Full look, vintage. Jewelry, David Yurman.

While DuVernay directed the pilot episode, cinematographer Ernest Dickinson took over for the other three installments of the series, appealing to what I saw as Miyare’s appreciation for the different segments behind the craft of filmmaking, as he was “still a student of the craft” he would note later in our conversation. 

Answering a question about the different directing processes between the two showrunners, he began to gush as he started with DuVernay, “Ava, as far as directing goes, lets you just run the scene and figure out how you’ve naturally existed in that space.” Dickerson dispensed a different philosophy for the actor, “He has these images painted out. He will suggest the direction and then work the cameras that way, but he doesn’t say much. He trusts that the actors know their shit.” 

Miyares seems to want to know his shit, too, as the curiosity manifested during his college years has not slowed down. His experiences with his last couple of projects conjured a pursuit to showcase new stories, especially those that highlight diverse identities. “I believe that I have more to offer [in front of ]the camera.  I also realize that so many stories are just being muted,” he said, “I have stories that I want to elaborate and expand upon.”

He expanded upon this idea further in the email that I noted earlier, hinting that while Hollywood seems to be the most open to diverse “change,” they are still a few steps behind divulging into different identities. As a lighter-skinned Latino man, Miyares described a conflict with the fluidity of the spectrum that is easily filtered in Hollywood, but that does not halt him from making that goal. 

“It is a perspective that can change the way we see each other and coexist as people, yet Hollywood has yet to pick up on it. As a result, my racial ambiguity works against me because the powers don’t yet know what box to put me in,” he wrote. “ I want the box I stand on to be exactly what I am; a man existing within the spectrum, not outcast but not entirely welcomed––an immigrant to Hollywood. I want to lay the foundation on land that hasn’t occupied many like me, telling stories from an angle not yet covered.” 

Full look, Hèrmes. Jewelry, David Yurman.

Miyares plans to continue staying in front of the camera, as he is still learning as an actor in his pursuit of knowledge.
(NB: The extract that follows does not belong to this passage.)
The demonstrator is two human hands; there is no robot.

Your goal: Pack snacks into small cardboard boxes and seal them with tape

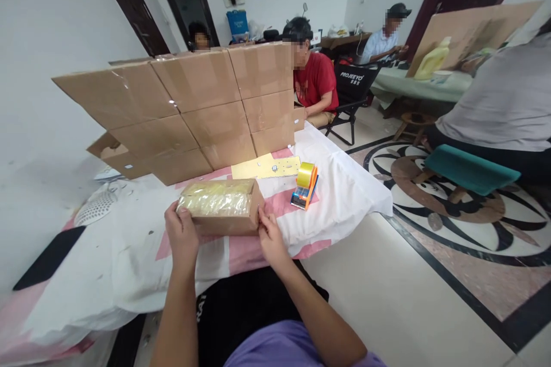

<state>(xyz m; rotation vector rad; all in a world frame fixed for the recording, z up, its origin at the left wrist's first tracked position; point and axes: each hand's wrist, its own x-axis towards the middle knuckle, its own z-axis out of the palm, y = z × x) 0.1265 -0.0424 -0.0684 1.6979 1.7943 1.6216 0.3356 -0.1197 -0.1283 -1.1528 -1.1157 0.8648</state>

But the future is not holding back for the actor as he pursues to make great bounds in interacting with different stories, hoisting new pillars of achievements with each new project. 

This determination is why I had to ask what the sign of his horoscope was by the end of our conversation, originating from a tickling that began when he described his need to learn about being behind the camera. Dancing around the answer, he eventually confessed that he was a Scorpio. Even while there were moans and sighs, it all seems to make sense, significantly if you believe in astrology as a defining trait for the star sign. Therefore, there was no need to pry further to be confident that Freddy Miyares may have no difficulty handling what’s to come next.